Wer hat eigentlich schon einmal etwas von Ningbo gehört? In unseren Breiten wohl kaum jemand. Und dabei hat die Küstenstadt in Ostchina, nicht weniger als 9,5 Millionen (!) Einwohner. Von dort stammt das Ningbo Symphony Orchestra, das auf seiner Europa-Tournee nach seinem kürzlichen Auftritt beim Ljubljana Festival jetzt in der Blumenhalle in St. Veit/Glan in Kärnten zu hören war. Der Musikverein für Kärnten machte dieses Gastspiel möglich, weswegen dessen künstlerischer Leiter Ernest Hoetzl zu diesem außergewöhnlichen Konzert auch sehr informativ einführte.
„700 Jahre Marco Polo“ war das Motto dieses Konzertes, der Todestag des großen Entdeckers und Weltreisenden aus dem 13. Jahrhundert jährte sich heuer im Jänner zum 700. Mal. Und deshalb hörte man Werke, die am Anfang und am Ende der sogenannten „Seidenstraße“ geschaffen wurden. Zuerst begann man allerdings mit der Musik aus dem Film „Marco Polo“ vom großen Filmkomponisten Ennio Morricone. Es erwies sich als ein sehr ruhiges, kurzes Stück ohne Höhepunkte, das nur mit tiefen Streichern besetzt war.

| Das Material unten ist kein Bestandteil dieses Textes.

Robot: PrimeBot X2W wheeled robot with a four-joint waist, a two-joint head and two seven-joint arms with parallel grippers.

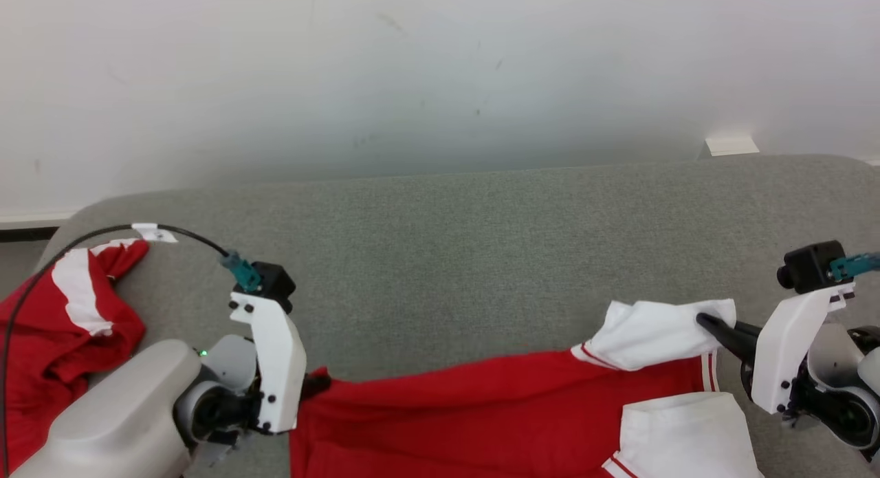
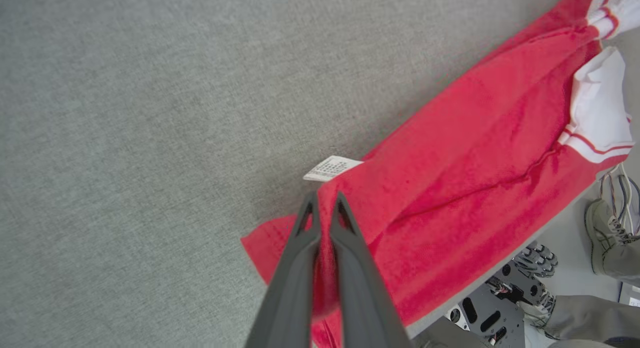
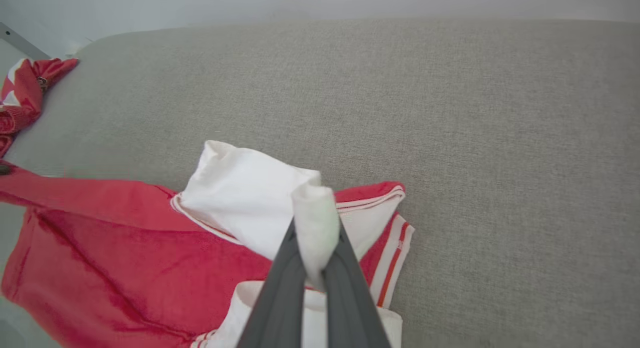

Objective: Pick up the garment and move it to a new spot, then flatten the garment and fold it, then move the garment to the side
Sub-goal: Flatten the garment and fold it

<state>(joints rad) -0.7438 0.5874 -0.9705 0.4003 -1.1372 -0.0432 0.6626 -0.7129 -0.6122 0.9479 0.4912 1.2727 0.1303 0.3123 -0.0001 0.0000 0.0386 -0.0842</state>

Richtig in seinem Element war das auffallend jung besetzte Orchester unter dem stets mit großen Gesten animierenden Dirigenten Ji Yu bei dem Konzert für Streicher und Pipa vom sehr bekannten, zeitgenössischen, chinesischen Komponisten Tan Dun. Das mäßig moderne Stück, von Rhythmus und Repetitionen sowie den typischen asiatischen Klängen wie schleifenden Intervallen dominiert, angereichert mit Stampfen und Rufen, wurde akzentreich und lebendig wiedergegeben. Die Pipa, das ist eine hell klingende, Schalenhalslaute, die eigentlich ursprünglich aus Persien stammt, wurde von der Solistin Yuanchun Yu hochvirtuos bedient. Fallweise ging sie jedoch etwas im Orchester unter. Für den riesigen Applaus bedankte sie sich mit einer extrem diffizilen solistischen Zugabe!

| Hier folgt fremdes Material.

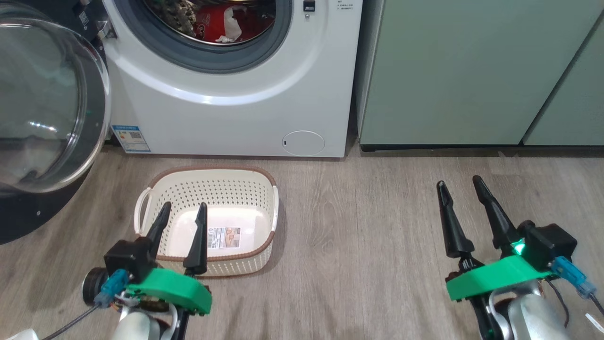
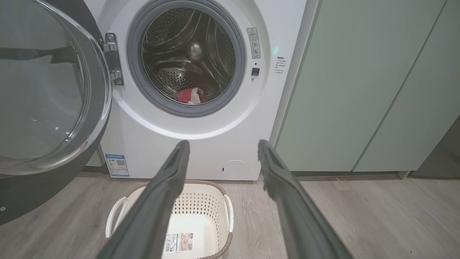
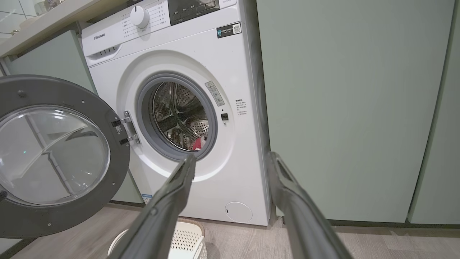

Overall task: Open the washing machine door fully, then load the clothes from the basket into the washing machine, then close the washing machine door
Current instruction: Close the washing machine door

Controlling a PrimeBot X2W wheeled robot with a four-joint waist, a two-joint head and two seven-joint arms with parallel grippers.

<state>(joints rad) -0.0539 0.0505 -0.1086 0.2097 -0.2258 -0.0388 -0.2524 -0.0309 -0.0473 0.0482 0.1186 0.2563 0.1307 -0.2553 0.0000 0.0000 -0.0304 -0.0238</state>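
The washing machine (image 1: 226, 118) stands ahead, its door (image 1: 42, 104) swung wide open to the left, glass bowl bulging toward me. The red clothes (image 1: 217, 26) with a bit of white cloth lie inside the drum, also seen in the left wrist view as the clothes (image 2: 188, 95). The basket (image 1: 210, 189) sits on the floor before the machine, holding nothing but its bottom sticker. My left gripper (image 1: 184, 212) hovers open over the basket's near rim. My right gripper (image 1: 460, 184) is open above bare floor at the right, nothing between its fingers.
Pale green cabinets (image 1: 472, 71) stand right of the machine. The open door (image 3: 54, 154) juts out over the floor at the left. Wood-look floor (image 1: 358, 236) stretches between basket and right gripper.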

Als „Apotheose des Tanzes“ bezeichnete kein Geringerer als Richard Wagner einst die von ihm sehr geschätzte 7. Symphonie von Ludwig van Beethoven. Diesem idealisierenden Prädikat hatten sich Musiker und Dirigent so ziemlich angenähert: Mit nie erlahmender Energie wusste der Dirigent die Musiker aufzustacheln und zu Hochleistungen zu animieren. Man erlebte eine reiche Dynamik, teils aber im oberen Phonbereich, differenzierte Klanggewalt beim berühmten Trauermarsch und zugespitzte Tempi speziell in den schnellen Sätzen.
Als Zugabe erklang dann noch der „Tanz der Yao“, chinesische Volksmusik für ein Symphonieorchester arrangiert, der überraschend von Ernest Hoetzl selbst dirigiert wurde! Stehende Ovationen!